# [WHAT YOU HAVE TO DO]
Please write out word for word the opening lines of the material, including the line with "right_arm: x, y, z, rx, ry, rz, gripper" as the last.

# [GIVEN MATERIAL]
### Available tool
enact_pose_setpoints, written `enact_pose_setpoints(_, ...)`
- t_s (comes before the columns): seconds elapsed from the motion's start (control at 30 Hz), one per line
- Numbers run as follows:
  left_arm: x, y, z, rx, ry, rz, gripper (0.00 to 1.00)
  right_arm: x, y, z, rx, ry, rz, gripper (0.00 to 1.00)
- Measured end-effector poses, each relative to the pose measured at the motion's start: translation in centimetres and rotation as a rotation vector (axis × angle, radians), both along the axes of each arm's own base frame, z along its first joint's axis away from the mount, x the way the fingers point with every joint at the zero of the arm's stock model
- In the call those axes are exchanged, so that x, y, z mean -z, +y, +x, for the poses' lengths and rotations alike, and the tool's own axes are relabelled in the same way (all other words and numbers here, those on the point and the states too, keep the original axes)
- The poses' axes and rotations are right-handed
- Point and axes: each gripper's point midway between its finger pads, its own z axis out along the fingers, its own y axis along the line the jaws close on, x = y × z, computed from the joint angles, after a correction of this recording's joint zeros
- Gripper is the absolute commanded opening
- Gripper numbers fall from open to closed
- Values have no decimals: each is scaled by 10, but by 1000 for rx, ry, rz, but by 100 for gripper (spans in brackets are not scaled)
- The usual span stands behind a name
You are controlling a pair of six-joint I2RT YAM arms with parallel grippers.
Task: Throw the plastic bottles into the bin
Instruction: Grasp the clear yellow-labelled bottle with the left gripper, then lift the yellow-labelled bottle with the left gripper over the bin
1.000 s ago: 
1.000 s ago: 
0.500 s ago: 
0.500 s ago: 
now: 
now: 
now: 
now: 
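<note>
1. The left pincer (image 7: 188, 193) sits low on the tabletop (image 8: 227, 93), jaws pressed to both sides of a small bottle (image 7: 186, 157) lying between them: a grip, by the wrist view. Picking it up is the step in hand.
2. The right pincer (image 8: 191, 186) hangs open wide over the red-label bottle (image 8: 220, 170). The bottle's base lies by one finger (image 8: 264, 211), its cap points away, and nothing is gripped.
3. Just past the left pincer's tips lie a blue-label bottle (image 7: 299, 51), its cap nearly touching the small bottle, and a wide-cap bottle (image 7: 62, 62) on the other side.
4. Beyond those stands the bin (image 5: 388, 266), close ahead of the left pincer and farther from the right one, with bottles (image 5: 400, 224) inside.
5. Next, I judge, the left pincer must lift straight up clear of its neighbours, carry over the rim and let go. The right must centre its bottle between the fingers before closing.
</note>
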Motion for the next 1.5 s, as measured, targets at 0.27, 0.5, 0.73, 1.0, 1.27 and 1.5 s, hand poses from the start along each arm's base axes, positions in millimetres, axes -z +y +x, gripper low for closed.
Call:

# [SOLUTION BELOW]
### Available tool
enact_pose_setpoints, written `enact_pose_setpoints(_, ...)`
- t_s (comes before the columns): seconds elapsed from the motion's start (control at 30 Hz), one per line
- Numbers run as follows:
  left_arm: x, y, z, rx, ry, rz, gripper (0.00 to 1.00)
  right_arm: x, y, z, rx, ry, rz, gripper (0.00 to 1.00)

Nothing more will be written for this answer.